### Task brief
Output the full listing exactly as written, with no pictures in it.

### Information supplied
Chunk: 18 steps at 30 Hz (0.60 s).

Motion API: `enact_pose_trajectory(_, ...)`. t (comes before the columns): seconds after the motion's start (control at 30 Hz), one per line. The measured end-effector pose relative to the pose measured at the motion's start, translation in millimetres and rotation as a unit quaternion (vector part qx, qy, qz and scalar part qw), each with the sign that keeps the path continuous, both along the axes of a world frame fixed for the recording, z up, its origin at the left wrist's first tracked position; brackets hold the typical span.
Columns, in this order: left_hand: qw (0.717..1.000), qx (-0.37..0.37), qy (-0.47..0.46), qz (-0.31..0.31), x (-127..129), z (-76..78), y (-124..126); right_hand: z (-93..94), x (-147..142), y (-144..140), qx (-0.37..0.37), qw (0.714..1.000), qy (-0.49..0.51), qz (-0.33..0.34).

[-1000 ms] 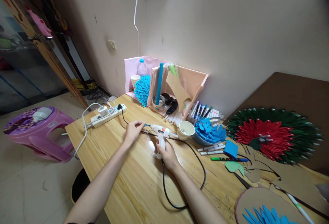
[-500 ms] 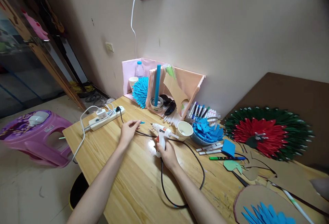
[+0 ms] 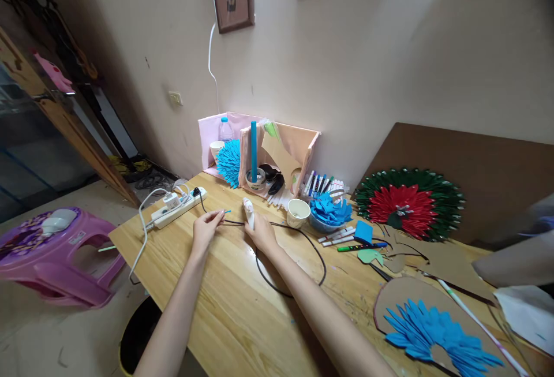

### Written solution
Chunk: 18 steps at 30 Hz (0.60 s).

Motion API: `enact_pose_trajectory(_, ...)`. t (comes before the columns): seconds after the motion's start (control at 30 Hz), one per line. The measured end-effector pose relative to the pose measured at the motion's start, translation in millimetres and rotation as a unit quaternion (vector part qx, qy, qz and scalar part qw), each with the sign that keeps the path continuous, both along the axes of a world frame fixed for the recording, z up, its origin at the left wrist's first tracked position; brackets hold the typical span.
Columns, in this order: left_hand: qw (0.717..1.000), qx (-0.37..0.37), qy (-0.47..0.46), qz (-0.31..0.31), x (-127..129), z (-76..78), y (-124..126); right_hand: z (-93..94), x (-147..142), y (-144..140), qx (-0.37..0.37), qw (0.714..1.000), qy (-0.49..0.51), qz (-0.33..0.34).

[-1000 ms] 
[-500 ms] 
[+0 ms] 

There is no additional output for this exercise.